An exact copy of the lines, starting at the top of the listing and ending with the line that has "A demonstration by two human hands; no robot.", is the required answer. Pictures are not part of it.

•••••

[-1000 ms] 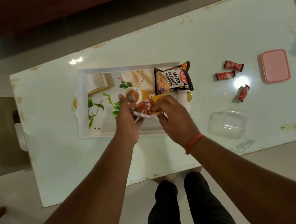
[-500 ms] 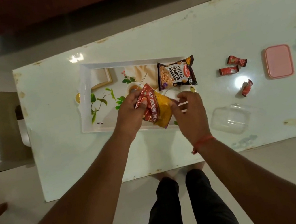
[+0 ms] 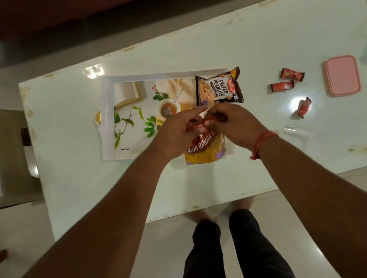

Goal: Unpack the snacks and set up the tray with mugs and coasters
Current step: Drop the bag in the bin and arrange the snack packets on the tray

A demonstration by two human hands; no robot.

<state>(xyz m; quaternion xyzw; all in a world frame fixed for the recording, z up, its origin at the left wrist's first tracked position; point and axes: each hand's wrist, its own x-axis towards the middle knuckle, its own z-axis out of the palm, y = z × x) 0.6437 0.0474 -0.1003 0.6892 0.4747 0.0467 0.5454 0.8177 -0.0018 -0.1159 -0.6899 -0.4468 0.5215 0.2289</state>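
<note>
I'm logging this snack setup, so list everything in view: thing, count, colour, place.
rectangular printed serving tray: 1, white, table left-centre
salted peanuts packet: 1, black, tray's right end
aloo bhujia snack packet: 1, yellow-red, over tray's near edge, top pinched by both hands
wrapped candies: 3, red, table right
flat rectangular lid: 1, pink, far right
glossy table: 1, pale green
left hand: 1, pinching packet top
right hand: 1, red wrist thread, pinching packet top

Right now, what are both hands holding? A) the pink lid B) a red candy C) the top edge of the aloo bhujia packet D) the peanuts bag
C: the left hand and right hand both pinch the red top edge of the aloo bhujia packet; the peanuts bag lies untouched.
</note>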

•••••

Answer for the task >>
[-1000 ms] 
[-500 ms] 
[+0 ms] 

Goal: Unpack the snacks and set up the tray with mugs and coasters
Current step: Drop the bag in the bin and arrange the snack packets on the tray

A demonstration by two human hands; no robot.

Nothing further is needed to complete this exercise.